• Work required: Copy out all the lines in the records that include the word "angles".

• Material provided:
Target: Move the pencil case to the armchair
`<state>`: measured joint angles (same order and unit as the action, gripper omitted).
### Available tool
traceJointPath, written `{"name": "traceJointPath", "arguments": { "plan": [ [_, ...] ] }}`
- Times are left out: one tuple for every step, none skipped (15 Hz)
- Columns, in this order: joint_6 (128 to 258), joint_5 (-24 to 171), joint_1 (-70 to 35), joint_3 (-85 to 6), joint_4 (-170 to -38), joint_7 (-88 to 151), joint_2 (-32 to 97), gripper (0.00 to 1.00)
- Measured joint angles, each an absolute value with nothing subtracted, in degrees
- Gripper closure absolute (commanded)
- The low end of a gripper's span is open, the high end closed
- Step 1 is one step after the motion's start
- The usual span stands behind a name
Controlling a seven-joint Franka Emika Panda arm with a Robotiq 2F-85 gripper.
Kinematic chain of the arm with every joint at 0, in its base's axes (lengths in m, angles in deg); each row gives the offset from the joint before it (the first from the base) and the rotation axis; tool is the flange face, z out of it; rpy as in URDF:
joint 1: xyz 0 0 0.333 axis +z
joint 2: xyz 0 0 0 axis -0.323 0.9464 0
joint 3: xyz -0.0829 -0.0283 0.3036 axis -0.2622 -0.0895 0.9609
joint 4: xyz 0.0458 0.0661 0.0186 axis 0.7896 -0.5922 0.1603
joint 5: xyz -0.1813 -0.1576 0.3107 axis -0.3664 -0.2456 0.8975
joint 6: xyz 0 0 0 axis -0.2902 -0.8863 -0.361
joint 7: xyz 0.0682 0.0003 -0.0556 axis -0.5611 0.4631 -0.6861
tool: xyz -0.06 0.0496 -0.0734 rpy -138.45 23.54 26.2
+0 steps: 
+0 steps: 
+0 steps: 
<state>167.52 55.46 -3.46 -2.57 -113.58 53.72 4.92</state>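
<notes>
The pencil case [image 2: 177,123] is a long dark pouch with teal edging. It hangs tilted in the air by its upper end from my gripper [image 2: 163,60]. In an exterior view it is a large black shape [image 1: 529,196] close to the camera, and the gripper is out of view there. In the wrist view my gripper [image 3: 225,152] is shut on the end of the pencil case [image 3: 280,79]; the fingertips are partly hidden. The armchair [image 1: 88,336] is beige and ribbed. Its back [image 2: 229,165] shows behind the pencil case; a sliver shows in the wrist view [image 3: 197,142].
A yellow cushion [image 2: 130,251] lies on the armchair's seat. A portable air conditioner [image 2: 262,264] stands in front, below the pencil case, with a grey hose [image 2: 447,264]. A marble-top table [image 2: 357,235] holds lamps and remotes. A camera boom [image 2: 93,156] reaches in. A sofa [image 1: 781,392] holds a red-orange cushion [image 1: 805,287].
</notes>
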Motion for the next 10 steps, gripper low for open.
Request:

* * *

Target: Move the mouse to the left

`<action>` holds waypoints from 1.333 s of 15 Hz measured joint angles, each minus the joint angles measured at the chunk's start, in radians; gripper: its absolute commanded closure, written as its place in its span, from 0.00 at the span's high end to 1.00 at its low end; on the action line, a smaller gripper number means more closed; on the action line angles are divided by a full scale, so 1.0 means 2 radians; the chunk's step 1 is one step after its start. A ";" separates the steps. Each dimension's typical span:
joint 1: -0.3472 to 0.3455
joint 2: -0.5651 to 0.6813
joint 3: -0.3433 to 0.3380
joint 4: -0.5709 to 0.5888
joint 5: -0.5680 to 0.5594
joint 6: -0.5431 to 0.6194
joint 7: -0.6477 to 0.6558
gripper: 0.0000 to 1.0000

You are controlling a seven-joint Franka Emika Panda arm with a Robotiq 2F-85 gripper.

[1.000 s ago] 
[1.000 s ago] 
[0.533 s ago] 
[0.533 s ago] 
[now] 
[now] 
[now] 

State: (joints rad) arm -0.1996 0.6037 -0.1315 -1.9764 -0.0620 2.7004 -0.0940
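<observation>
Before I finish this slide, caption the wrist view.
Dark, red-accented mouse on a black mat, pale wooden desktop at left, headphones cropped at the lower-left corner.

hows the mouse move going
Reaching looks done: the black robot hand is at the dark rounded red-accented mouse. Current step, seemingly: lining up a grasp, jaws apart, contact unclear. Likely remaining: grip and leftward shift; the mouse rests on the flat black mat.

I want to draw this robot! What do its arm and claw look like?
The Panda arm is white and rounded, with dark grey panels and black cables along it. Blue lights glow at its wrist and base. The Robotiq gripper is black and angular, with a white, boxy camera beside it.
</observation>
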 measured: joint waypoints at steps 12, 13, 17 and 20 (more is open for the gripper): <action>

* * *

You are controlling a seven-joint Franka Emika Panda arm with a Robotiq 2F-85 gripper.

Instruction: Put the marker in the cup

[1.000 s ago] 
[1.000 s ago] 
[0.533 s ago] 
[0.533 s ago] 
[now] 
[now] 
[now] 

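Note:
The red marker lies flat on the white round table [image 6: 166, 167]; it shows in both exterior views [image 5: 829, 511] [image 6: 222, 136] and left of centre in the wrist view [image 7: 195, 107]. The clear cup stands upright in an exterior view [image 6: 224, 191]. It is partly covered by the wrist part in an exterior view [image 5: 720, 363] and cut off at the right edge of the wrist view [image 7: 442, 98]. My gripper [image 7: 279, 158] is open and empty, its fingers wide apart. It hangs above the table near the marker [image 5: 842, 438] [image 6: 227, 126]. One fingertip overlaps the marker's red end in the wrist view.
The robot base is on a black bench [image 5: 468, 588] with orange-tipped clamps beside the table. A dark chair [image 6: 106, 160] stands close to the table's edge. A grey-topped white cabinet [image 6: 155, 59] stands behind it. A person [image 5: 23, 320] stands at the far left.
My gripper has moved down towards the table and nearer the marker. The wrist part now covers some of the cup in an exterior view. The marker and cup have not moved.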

• Result of this exercise:
`<state>`: measured joint angles (same order and unit as the action, gripper omitted).
- Measured joint angles, each an absolute value with nothing subtracted, in degrees
Kinematic chain of the arm with every joint at 0, in its base's axes (lengths in m, angles in deg); each row gives the offset from the joint before it (the first from the base) and the rotation axis; tool is the flange face, z out of it; rpy as in URDF:
`<action>` holds waypoints from 1.333 s of 15 Hz measured joint angles, each minus the joint angles measured at the chunk's start, in radians; gripper: its absolute commanded closure, written as its place in its span, from 0.00 at the span's high end to 1.00 at its low end; on the action line, a smaller gripper number means more closed; on the action line angles are divided by a full scale, so 1.0 means 2 radians; the chunk's step 1 is one step after its start. A ";" separates the steps. Each dimension's typical span:

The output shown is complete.